I figured you guys might want to know what’s going on in my life since I haven’t done many personal posts except for selfies. haha. If you don’t care about my life or story don’t read this, it’s that simple. :)
So I’ve been going to counseling and so far I’ve done 12 sessions of individual therapy and around 7 sessions of group therapy. Group was for eating disorders/ body image and my individual counseling basically focused on how I can control my anxiety. Individual counseling has helped me see why I am the way I am. It’s given me the tools to work on myself in a healthy way. Group, to be honest, is really triggering and I end up restricting the day of and after it for some reason. So I’m not sure if I’ll return next semester. Though, it has helped me with some trust issues that I have.
I’ve been really depressed lately. I am aware it’s because I skipped 5 pills in a row, so it’s just a chemical imbalance, but that doesn’t take away from how I feel.

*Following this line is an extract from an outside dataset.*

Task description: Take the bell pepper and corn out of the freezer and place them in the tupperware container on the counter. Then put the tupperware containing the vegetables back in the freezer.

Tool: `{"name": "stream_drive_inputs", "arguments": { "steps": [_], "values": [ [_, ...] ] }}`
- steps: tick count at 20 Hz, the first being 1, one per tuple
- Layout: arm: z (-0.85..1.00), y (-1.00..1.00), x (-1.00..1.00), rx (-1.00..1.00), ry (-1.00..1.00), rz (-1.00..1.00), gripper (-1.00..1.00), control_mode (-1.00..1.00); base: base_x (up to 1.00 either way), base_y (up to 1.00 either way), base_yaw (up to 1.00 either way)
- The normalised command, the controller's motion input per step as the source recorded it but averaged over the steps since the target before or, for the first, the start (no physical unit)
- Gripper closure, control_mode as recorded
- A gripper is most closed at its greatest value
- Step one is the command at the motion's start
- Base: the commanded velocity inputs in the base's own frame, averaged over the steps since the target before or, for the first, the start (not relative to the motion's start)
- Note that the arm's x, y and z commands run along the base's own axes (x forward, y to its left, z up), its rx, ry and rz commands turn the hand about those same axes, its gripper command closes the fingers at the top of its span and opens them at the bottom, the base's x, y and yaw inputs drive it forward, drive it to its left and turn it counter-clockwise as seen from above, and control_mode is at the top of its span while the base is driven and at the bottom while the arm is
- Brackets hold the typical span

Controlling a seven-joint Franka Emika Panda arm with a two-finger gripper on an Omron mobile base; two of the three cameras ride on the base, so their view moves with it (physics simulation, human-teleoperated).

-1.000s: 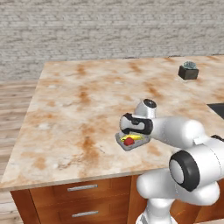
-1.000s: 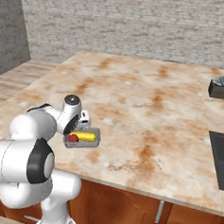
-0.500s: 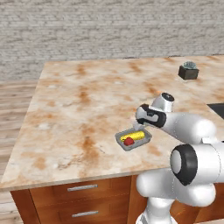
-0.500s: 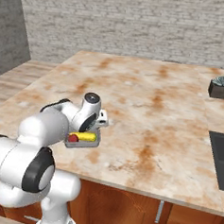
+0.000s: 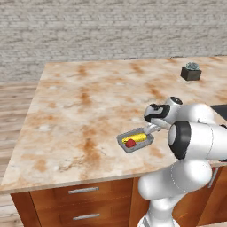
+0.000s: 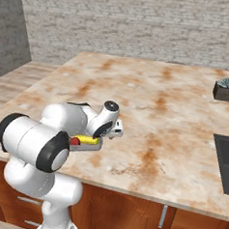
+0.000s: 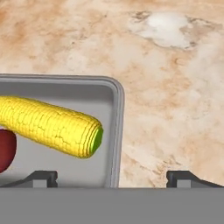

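The tupperware container [image 5: 125,147] lies on the counter [image 5: 88,97] near its front edge. Inside it are the yellow corn [image 5: 136,137] and the red bell pepper [image 5: 130,143], side by side. My gripper [image 5: 150,131] hangs low at the tray's right end, open and holding nothing. In the hand view the corn [image 7: 52,124] lies across the tray, the bell pepper [image 7: 5,151] shows at the left edge, and the tray's rounded rim [image 7: 117,127] runs between my fingertips [image 7: 43,177]. From the right base view the tray [image 6: 91,147] sits just left of the gripper [image 6: 112,134]. The freezer is out of view.
A small dark plant pot [image 5: 191,72] stands at the counter's far right [image 6: 224,90]. A dark sink opening [image 6: 225,163] cuts into the counter on the right. Brown drawers [image 5: 80,190] with silver handles sit below the front edge.
The hand has swung from over the tray to its right end and dropped lower. The jaws have spread slightly wider. Tray, corn and pepper have stayed put.
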Motion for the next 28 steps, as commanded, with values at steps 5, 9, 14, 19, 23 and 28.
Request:
{"name": "stream_drive_inputs", "arguments": {
  "steps": [5,9,14,19,23,28],
  "values": [
    [-0.26,-0.05,0.32,0.01,0.08,0.0,-1.0,-1.0,0.0,0.0,0.0],
    [-0.41,-0.1,0.15,0.0,0.05,0.0,-1.0,-1.0,0.0,0.0,0.0],
    [-0.29,-0.03,0.16,0.0,0.0,0.0,-1.0,-1.0,0.0,0.0,0.0],
    [-0.66,-0.08,-0.13,0.0,0.01,0.0,-1.0,-1.0,0.0,0.0,0.0],
    [-0.47,-0.16,-0.36,0.0,0.0,0.0,-1.0,-1.0,0.0,0.0,0.0],
    [-0.25,-0.01,-0.7,0.0,0.0,0.0,-1.0,-1.0,0.0,0.0,0.0]
  ]
}}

School is almost at an end for the semester. I have tomorrow and then next week is finals. I’m honestly not stressed about finals, I was more stressed about this week and having so many papers to turn in.
Next semester I’m taking Evolutionary psychology, Spanish, cognitive psychology, emotion, and a counseling class. Luckily I arranged it so that I won’t have classes on Tuesday or Thursday, so that’s going to be amazing.
I went home for Thanksgiving and got really sick, but after I got better I ended up binging for three days straight. And I mean I binged until I puked. It was really bad.
My mom has 5th stage breast cancer, and isn’t going to live for much more than a year (or so they say) so I’m trying my hardest to make peace with her, but she continues to call me ugly so I don’t know how that’ll work.
My dad has 1st stage colon cancer. He’s fine, just a bit of radiation is needed for treatment.
My sister has a ovarian tumor that exploded in her insides. She’s having surgery to have it taken out in December, luckily I can be there for her.
I’ve been really lonely lately. I know this sounds like I’m complaining but I honestly don’t have any friends. Literally my only friends are my roommates, and they’re wonderful, but I still feel lonely. I am excluded from almost all group activities that both my clubs do because people in the groups just don’t like me. I would love to have somebody just tell me but they don’t like about me…and maybe then I could change it. I just want to be accepted. I don’t understand how I can be a part of such a segregated gay community. I am just looking for acceptance; not of my sexual orientation but of my personality. I know I don’t have a very exciting personality…or even much of one to be with, but I feel like if people came and tried to get to know me better they might like me. I have a feeling that most of whats going on are rumors from somebody who just doesn’t like me. It’s fine if you don’t like who I am, but telling people to exclude me from things just because they don’t like me kind of hurts.
I’m trying not to be childish with this. I don’t want anyone to think that HAVE to be my friend. I just wish people would give me a chance to be their friend…
I think I make a pretty good friend….
Anyway, I’m just lonely, and excluded, and I’m just not alright right now. I’m not suicidal, so don’t be inboxing me about that, I’m just really sad. That’s all.
Sorry that was so long. If you got to this point thank you for caring about whats going on in my life, and thank you for letting me vent.